Yes, it turns out like it turns out. We just do our best. That’s the principle.
Lighter wines go a bit easy with food. People want to finish the bottle. It’s too heavy otherwise, isn’t it?
I’m not sure a lot of people are going to buy Brunello just to-
I think people buy Brunello for what it is. It is a rather complex wine. I don’t think you can get away from that entirely. I think you’d have to go to another winemaking area. Yes, perhaps consumers can look to the Brunellos.
How about just talking about the terroir of the estate, how it’s different from some of the other estates? Your terraces, for example.
We’re on terraces, which is interesting.
Can you describe your vineyard? You’ve got a very unusual situation here.
Yes, we have an unusual situation. We are north-facing, however, we’re on a hill, so we have all the winds,the Tramontana, and the Sirocco for example. Plus, we’re very well exposed. On the south side, we have terraces, stone terraces, which is rather unusual in this area. The advantage of the stone terraces is, actually, the minerals that it brings to the grape. It definitely adds to the wine because of the minerals that come from the terrace walls.
You mentioned the wind. How important is the Tramontana, which is the colder, mountain wind and the Sirocco which is a warmer wind. How important is it in terms of being organic? Is it helpful or is it a hindrance?
It’s very helpful, yes. It’s very helpful because if we were sitting low down in the valley, there would be a lot of humidity and stagnation, whereas in our vineyards, we always have a nice breeze flowing through, so it keeps out the mildew and the humidity.
In terms of style, how would you describe your Brunello?
I would say that our Brunello is a rather complex, robust wine. It is not a wine to be taken lightly. It’s rather-
Yes. I would say that, however, it is well-balanced, so it is rich and smooth.
A little bit spicy.
Yes, it’s a little bit spicy.
What would be a typical dish from this region that would pair well with your Brunello?

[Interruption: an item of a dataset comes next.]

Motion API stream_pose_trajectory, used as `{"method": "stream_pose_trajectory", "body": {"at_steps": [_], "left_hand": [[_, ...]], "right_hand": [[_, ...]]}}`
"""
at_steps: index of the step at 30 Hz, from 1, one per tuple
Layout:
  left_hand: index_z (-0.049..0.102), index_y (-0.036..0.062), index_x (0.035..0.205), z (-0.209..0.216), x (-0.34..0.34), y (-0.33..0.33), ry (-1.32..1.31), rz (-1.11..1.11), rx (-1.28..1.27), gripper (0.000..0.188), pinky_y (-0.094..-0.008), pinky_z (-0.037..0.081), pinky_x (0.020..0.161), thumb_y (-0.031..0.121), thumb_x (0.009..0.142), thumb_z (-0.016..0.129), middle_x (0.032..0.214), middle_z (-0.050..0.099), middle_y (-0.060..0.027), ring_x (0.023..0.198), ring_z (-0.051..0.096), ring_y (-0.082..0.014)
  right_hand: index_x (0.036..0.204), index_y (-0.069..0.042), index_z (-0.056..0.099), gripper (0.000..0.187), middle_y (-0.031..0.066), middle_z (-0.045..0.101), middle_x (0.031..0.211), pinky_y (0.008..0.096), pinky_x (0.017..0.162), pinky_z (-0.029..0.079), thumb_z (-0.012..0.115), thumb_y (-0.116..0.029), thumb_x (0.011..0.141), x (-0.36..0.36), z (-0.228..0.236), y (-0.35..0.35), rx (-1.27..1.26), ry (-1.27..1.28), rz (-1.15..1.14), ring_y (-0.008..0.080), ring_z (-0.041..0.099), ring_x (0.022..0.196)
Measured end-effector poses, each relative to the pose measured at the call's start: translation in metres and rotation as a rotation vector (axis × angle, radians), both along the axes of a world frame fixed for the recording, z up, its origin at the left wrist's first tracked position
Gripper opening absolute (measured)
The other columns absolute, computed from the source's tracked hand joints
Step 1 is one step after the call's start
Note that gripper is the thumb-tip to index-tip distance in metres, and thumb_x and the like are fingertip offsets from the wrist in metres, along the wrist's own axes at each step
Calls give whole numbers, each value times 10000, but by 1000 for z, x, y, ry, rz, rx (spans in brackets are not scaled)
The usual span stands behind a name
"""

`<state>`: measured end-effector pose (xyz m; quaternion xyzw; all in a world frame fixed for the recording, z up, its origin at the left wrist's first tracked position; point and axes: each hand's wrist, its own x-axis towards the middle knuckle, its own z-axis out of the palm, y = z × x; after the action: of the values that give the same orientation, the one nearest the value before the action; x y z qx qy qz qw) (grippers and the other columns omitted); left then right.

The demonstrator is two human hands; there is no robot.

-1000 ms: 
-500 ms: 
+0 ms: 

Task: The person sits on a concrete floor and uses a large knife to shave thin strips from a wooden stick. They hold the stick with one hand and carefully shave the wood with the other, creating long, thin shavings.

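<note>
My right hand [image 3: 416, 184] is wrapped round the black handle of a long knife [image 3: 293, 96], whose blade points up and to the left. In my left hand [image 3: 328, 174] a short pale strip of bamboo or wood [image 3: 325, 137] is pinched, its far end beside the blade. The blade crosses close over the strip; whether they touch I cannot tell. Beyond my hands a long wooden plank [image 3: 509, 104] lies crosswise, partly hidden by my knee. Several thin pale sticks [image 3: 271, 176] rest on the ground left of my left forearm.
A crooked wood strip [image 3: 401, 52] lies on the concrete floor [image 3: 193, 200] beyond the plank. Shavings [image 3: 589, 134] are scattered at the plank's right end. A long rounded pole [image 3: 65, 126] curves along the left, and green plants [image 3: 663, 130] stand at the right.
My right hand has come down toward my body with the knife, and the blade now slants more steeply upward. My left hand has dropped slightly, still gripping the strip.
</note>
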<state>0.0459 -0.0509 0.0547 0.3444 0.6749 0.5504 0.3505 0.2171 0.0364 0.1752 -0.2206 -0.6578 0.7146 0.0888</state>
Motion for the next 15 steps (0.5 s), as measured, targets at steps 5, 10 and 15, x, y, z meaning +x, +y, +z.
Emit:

From this region? I would say a peposo. A peposo is a meat dish cooked in wine, in red wine, with lots of pepper and garlic, and stewed for three hours, so it’s a very rich and weighty dish. It can definitely complement a wine like a Brunello because it’s an important wine. Of course, the wine, when it’s aged, changes. The characteristics change even after one year, two years. It’s already changing.